C'était il y a bien longtemps, cette première ouverture... Dans le récit, plein de tendresse dissimulée, que nous a fait parvenir Jean-Paul Cappy, l'auteur partage sa première journée de chasse, en compagnie de son oncle et d'«Oscar 6»... En guise de conclusion, pleine de bon sens, il nous livre cette réflexion, bien dans l'air du temps et... du réchauffement climatique :

« Ce qui n'a presque pas changé, c'est la date de l'ouverture générale, ici, le second dimanche de septembre.

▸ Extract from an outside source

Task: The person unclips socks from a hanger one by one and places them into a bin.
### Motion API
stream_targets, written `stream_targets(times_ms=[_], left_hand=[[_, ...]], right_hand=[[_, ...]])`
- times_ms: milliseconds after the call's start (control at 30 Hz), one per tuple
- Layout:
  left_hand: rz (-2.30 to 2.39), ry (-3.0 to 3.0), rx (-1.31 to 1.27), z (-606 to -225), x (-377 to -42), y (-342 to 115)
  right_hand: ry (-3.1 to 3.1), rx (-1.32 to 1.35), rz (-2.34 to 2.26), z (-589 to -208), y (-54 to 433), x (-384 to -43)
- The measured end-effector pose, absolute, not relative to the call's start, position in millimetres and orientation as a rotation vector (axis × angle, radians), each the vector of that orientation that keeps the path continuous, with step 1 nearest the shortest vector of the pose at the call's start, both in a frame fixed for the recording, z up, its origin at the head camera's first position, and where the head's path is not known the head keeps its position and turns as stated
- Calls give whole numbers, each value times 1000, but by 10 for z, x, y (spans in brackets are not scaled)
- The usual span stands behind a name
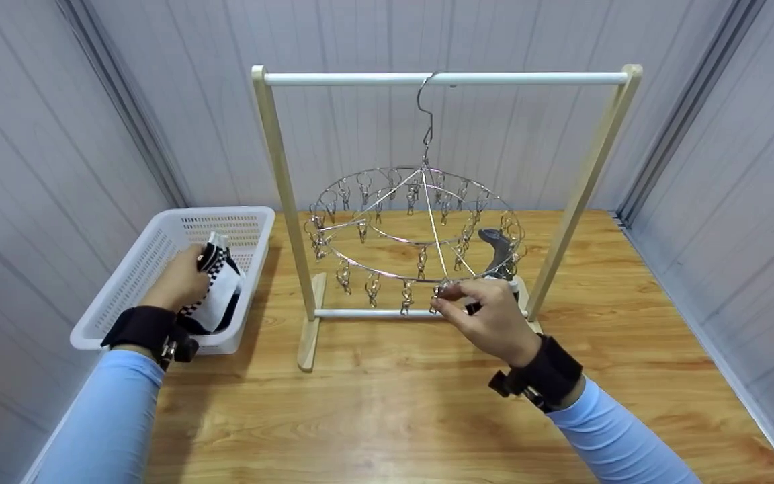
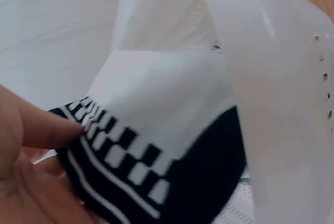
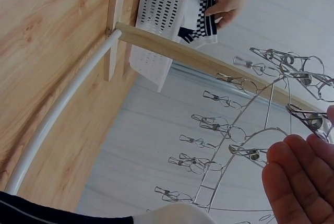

En revanche, ce qui a changé, c'est le climat, et à cette date, les chiens et les chasseurs ont vite très, très chaud, avec les conséquences que l'on sait. Avant, il suffisait de mettre de l'eau dans la casquette et de la faire ruisseler sur le visage, pour repartir comme si de rien n’était. Aujourd'hui, la solution la plus sage est de rentrer après une bonne heure de chasse. Mais il y en a une autre : et si on retardait la date d'ouverture de quelques semaines ? Deux ou trois suffiraient. Beaucoup le demandent, mais les FDC et l’administration n'y sont pas favorables. Pourquoi ? D’autant plus que ça ne changerait rien sur la durée de la saison, puisque la date de fermeture serait retardée d’autant ! Du coup, on pourrait faire l'ouverture générale partout, même dans les vignes, car aujourd'hui, il y a belle lurette que les vendanges sont finies début octobre. Ça éviterait ce type d'ouverture à tiroir, préjudiciable au gibier et à la sécurité, car les promeneurs et randonneurs sont encore nombreux dans la nature en septembre, et tout le monde se retrouve sur les mêmes territoires, au même moment. Alors, cher président de la FNC, cher Willy, vous le demanderez quand, ce décalage des ouvertures ? ».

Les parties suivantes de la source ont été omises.